人生で初となるぬいぐるみの購入である。ショッピングモールを歩いていてふと目に入ったのがアンパンマンシリーズのぬいぐるみたちであった。自分の書斎になにかぬいぐるみでも置きたいなと思っていたので迷わずその中からバイキンマンを選んだ。王道のアンパンマンを選んだり可愛らしいドキンちゃんを選んだりする余地はなかった。バイキンマンが良かったのだ。

職業柄アンパンマンをテレビで見ることが多々ある。言わずもがなやなせたかしさんの名作中の名作である。今日はこのブログで私がなぜバイキンマンを選ぶのか、その根拠となることを書いていこうと思う。バイキンマンは名前の通りばい菌を持っている悪い存在であり悪役として描かれている。実際はドロドロ、ベチャベチャした表現でなくアンパンマンなどとベースは同じく丸顔に丸い鼻、手足で描かれていて子ども向けのキャラクターになっている。
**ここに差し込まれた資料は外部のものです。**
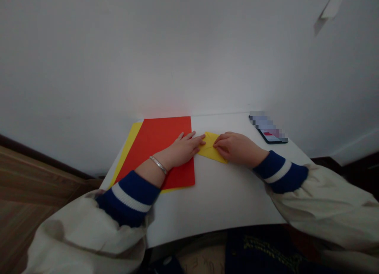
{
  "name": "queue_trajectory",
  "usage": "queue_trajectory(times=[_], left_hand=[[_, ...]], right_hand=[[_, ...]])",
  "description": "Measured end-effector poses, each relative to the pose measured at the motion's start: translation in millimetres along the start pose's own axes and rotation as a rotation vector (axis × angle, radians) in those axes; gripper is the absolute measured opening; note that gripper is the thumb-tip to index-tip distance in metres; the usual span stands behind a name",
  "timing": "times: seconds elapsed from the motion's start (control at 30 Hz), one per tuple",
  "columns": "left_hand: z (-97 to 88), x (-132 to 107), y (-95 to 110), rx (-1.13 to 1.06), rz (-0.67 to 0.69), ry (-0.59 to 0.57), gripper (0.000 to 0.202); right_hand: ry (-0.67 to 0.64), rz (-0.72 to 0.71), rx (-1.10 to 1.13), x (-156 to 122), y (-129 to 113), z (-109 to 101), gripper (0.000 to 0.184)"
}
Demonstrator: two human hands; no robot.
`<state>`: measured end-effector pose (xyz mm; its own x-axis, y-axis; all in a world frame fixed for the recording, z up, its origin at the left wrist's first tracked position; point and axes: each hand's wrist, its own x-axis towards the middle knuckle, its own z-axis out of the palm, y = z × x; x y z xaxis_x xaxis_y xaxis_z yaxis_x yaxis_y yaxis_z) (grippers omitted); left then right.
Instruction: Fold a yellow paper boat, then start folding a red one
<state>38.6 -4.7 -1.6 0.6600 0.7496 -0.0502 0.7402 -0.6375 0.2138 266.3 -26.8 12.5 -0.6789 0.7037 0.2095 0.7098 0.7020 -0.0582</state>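
one red sheet (164, 132), one phone (271, 128), one folded yellow paper (209, 147): my left hand (184, 150), fingers spread, is touching it, my right hand (237, 148) pinching it.

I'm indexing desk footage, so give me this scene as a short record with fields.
Left hand: fingers spread, touching the folded yellow paper
Right hand: fingers bunched on that paper; exact grip unclear
Red sheet: partly beneath left forearm, overlapping yellow sheet
Phone: table's far right, screen pixelated
Table: white
Bracelet: left wrist
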Motion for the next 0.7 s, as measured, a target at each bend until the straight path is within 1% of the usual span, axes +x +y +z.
queue_trajectory(times=[0.13, 0.3, 0.47, 0.6, 0.7], left_hand=[[3.4, 2.3, -3.2, 0.002, 0.001, 0.0, 0.049], [3.9, -1.7, -5.2, -0.004, -0.004, 0.003, 0.05], [1.2, -4.7, -3.4, 0.004, 0.009, 0.019, 0.049], [1.7, -5.3, -3.8, 0.002, 0.029, 0.03, 0.046], [4.4, -6.5, -5.0, 0.015, 0.057, 0.066, 0.041]], right_hand=[[-0.042, 0.109, 0.0, 2.9, -1.5, -4.1, 0.032], [-0.081, 0.331, -0.134, 3.6, 1.0, -8.1, 0.034], [-0.029, 0.469, -0.224, -0.5, 7.7, -6.4, 0.033], [-0.019, 0.528, -0.286, -5.5, 9.9, -4.6, 0.034], [0.046, 0.504, -0.274, -7.5, 11.4, -1.6, 0.03]])
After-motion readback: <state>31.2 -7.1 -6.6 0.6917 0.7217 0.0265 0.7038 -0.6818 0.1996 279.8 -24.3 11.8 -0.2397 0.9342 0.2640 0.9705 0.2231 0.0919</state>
ばい菌イコール汚い、というより汚れ役イコール悪役として日々活動している。

バイキンマンを取り巻く関係性はというと、バイキン城でドキンちゃん、カビるんるんやホラーマンと寝食を共にしていてこの人たちがバイキンマンと親しい間柄として描かれている。親しいのか支配しているのかされているのかわからないが、バイキンマンが心を許せる人たちであると言えるだろう。コキンちゃんもここに加えたいが、かなり不定期な登場であり実態はあまりよくわかっていなので割愛する。

バイキンマンはとにかく一貫性がある。毎日毎回アンパンマンを「お邪魔むしめ〜あらわれたな!!」と言って自身が発明し製作した変形ロボットを駆使してアンパンマンをやっつけるのだ。やっつけると言ってもそれほどの大義名分がそこで表現されているかというとそういうのはなく単純にアンパンマンを毛嫌いしているだけである。理由はたったそれだけの様で、あれほどの開発費を投入して可変自在な天才的ロボットを開発して毎回飽くことなくアンパンマンをやっつけようとしている。そして決まって毎回負ける。それでも諦めず何度も挑戦するその姿は悲壮感を通り越して安定感を我々に与えてくれるのである。

アンパンマンは顔に水をかけられても周りに助けてくれる仲間たちがいる。いろんな人によって正義の味方をバックアップする体制が整えられている。それに反してバイキンマンは孤独である。ドキンちゃんから叱責されたり要求されるだけで見返りは全くない。アンパンマンにやられると地平の彼方までぶっ飛ばされておしまいである。やられてもまた1人で立ち上がってロボットの改良、開発に着手するのである。そうしてまたアンパンマンに1人で立ち向かっていくのだ。

汚名を浴びせられ、汚いと言われ、汚い手を使って相手に向かって行っても必ずと言って良いほどやられてしまう。周りには心から手を差し伸べてくれる人もいない。でも信念は曲げない。そしていつも孤独と闘っている。そんなバイキンマンに感情移入してしまう人はたくさんいるのではないだろうか。私はその1人だ。